[LLVMdev] Weird problems with cos (was Re: [PATCH v3 2/3] R600: Add carry and borrow instructions. Use them to implement UADDO/USUBO) (original) (raw)
Jan Vesely jan.vesely at rutgers.edu
Fri Oct 3 09:32:03 PDT 2014
- Previous message: [LLVMdev] ASAN tests on ARM
- Next message: [LLVMdev] Weird problems with cos (was Re: [PATCH v3 2/3] R600: Add carry and borrow instructions. Use them to implement UADDO/USUBO)
- Messages sorted by: [ date ] [ thread ] [ subject ] [ author ]
Hi Tom, Matt,
I'm running into strange issues with the cos test (piglit generated_tests/cl/builtin/math/builtin-float-cos-1.0.generated.c)
I have been seeing random failures (incorrect results) for some time and tried to investigate. the weird part is that the failures are not 100% reproducible, sometimes the tests pass, or partly pass (it's usually float8 and float16 subtests that fail).

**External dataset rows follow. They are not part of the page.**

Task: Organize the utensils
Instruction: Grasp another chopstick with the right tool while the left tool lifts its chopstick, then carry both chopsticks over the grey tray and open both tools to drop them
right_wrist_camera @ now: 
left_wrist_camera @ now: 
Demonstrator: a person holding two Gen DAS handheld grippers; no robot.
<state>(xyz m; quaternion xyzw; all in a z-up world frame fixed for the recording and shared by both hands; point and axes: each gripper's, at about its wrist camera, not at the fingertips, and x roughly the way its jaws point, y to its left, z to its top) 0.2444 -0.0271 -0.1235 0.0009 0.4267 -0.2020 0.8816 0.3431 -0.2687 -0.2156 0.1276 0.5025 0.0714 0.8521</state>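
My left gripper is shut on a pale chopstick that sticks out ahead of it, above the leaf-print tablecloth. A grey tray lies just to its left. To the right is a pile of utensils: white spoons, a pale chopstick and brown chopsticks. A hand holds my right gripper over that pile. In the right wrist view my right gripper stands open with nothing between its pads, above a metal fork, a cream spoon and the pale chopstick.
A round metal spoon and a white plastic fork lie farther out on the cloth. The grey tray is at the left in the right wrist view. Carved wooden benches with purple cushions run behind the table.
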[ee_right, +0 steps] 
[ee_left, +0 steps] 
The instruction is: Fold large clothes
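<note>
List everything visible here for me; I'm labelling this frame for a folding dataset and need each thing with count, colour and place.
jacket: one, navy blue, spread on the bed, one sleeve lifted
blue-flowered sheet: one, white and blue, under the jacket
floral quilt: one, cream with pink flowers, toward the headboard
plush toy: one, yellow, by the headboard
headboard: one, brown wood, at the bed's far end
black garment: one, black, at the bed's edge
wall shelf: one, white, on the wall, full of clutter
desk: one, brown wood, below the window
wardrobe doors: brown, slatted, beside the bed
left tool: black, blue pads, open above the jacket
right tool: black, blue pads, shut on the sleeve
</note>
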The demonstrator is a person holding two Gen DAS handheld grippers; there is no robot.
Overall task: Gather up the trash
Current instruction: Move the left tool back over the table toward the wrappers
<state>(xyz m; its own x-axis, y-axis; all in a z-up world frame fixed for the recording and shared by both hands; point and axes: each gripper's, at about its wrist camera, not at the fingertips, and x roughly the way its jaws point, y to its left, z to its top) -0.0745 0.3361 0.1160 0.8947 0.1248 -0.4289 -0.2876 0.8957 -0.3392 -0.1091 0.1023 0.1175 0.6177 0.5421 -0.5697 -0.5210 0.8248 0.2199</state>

Failure is always the same "Expecting -0.925879 (0xbf6d0668) with tolerance 0.000000 (2 ulps), but got nan (0x7fc00000)" although the position may vary. even if the same value was computed earlier in the results array
The first patch of this series does not change the behavior (or instruction dump). however, using the ADDC instruction results in hang on every cos test "ring 0 stalled for more than 10000msec" "GPU lockup (waiting for 0x00000000001023cf last fence id 0x00000000001023ce on ring 0)"
although the actual test results follow the same result as before (random failures mostly in float8/16 tests). I can even get test pass with hang on every subtest
Using SIGN_EXTEND_INREG instead of "SUB 0" in this patch gets rid of the hangs, and makes the failures fully reproducible in every subtest, triggered on the first occurrence of what should have been -0.925879.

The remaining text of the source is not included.